When it was over, the technologist handed her the scans and told her to see Hamner right away.
“That was kind of a red flag right there,” Burla said.
She returned to Hamner’s office. He told her she had what looked like a highly malignant tumor. She was stunned.
“I had to catch a flight in an hour and a half,” Burla said. “I had to call Isaya, call my family. We were all in shock and disbelief.”
She spent the few weeks before her surgery coming to terms with what had happened to her.
“There was a fleeting moment when I was first diagnosed when I questioned, Why my leg?” Burla said. “But the answer slapped me in the face instantaneously. Had the tumor not been in my leg, it would have been ignored and chances are the diagnosis would have been too late. Running saved my life.
“There was also a day in February when I had an epiphany,” she added. “I had lived my life without regrets. I had loved with my whole heart, lived each day for all it was, done my best while doing the right thing, and I was at peace. I realized that by living without fear, I wasn’t afraid of what the future may or may not hold. If my time was up, then I could leave this earth satisfied. If I was to live another day, then I would continue according to plan.”
At the end of February, Burla was back in New York for the operation. Boland had had a conference with other experts at the hospital about how to treat her. Should she have radiation? Her tumor was on the borderline of whether she would need it or not. Radiation, though, could weaken the bones of the thigh and knee, and it would make Burla’s knee so stiff she could never run again.
But because Boland did such a radical operation and since radiation could destroy Burla’s ability to run, he decided against it. Burla’s prognosis, he said, is very good.
Mary Wittenberg, president of New York Road Runners, which sponsors New York City’s marathon and half-marathon, visited Burla in the hospital the day after her surgery.

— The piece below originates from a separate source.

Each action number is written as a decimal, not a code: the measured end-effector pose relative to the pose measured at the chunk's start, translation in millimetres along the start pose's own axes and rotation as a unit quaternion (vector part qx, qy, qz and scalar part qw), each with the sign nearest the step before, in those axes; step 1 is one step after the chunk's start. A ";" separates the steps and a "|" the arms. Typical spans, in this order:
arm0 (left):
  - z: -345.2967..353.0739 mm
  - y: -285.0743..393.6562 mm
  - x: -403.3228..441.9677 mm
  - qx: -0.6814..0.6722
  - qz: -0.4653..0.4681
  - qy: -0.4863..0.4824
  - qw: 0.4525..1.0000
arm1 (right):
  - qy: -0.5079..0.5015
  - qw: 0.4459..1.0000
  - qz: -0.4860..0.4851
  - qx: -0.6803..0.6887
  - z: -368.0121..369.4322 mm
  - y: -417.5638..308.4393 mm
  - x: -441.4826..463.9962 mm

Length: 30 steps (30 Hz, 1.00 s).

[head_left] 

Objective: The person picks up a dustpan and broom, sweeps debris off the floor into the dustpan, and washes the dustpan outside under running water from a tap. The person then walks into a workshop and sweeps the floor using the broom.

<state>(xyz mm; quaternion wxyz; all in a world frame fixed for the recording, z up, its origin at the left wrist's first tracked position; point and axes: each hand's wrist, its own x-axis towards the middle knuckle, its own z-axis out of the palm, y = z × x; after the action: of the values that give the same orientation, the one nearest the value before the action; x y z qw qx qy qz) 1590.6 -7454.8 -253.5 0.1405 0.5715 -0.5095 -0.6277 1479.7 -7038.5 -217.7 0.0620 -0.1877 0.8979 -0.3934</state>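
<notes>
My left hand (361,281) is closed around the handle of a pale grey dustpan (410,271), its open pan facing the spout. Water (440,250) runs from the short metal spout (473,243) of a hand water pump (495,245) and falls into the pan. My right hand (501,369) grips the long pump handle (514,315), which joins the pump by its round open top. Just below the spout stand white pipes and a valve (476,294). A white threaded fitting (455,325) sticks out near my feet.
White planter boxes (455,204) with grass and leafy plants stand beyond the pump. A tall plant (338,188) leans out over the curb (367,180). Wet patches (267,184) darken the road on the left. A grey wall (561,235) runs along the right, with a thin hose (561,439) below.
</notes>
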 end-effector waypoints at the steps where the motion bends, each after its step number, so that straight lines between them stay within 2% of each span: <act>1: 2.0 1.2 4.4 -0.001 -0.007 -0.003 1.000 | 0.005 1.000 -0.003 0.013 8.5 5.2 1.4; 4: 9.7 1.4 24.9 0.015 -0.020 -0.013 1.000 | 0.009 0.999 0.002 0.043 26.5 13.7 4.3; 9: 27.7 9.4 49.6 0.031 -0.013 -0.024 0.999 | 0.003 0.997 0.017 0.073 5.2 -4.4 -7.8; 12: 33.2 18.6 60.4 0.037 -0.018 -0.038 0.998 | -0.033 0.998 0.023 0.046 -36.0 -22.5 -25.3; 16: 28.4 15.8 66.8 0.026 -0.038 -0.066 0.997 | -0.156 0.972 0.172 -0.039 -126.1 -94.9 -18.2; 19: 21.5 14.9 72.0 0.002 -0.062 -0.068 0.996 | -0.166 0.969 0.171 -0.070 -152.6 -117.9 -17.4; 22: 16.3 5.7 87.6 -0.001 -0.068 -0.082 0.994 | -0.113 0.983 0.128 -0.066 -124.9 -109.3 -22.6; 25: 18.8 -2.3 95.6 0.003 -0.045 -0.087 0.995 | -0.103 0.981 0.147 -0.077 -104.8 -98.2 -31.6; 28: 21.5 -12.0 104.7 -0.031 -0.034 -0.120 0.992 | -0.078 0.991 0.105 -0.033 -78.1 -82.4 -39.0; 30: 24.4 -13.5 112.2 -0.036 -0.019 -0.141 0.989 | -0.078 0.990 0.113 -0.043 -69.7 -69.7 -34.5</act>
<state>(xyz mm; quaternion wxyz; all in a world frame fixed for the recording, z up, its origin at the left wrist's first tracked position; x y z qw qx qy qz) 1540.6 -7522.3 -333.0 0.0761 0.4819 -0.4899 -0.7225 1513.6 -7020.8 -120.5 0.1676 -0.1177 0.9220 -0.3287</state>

“There she was with this huge taped leg, up and walking around with a smile and a great perspective,” Wittenberg said. “At the time she didn’t know if she would run at all, but I don’t think that was important to her.”
It wasn’t, Burla said.
“I was happy just to be alive and have a leg,” she said.
And she wanted to be there for her husband and her son, Boyd, who was 14 months old.
But, of course, she also wanted to run and said she would be happy even if her running were limited to playing with her son.
In mid-April, Burla tried to run for the first time since her operation. It was a 15-minute walk-run, with most of the time spent walking.
She was thrilled.
“I had my running stride,” she said. “It was a miracle.”
Burla stopped in to see Boland before the New York City Marathon.
“I caught him on his way into an elevator, just long enough to say hello, thank you and I’m racing on Sunday,” Burla said.
She spoke to him again, on the phone, after the race.
“I was amazed by her performance,” Boland said. In fact, he added, “I was amazed that she was in it.”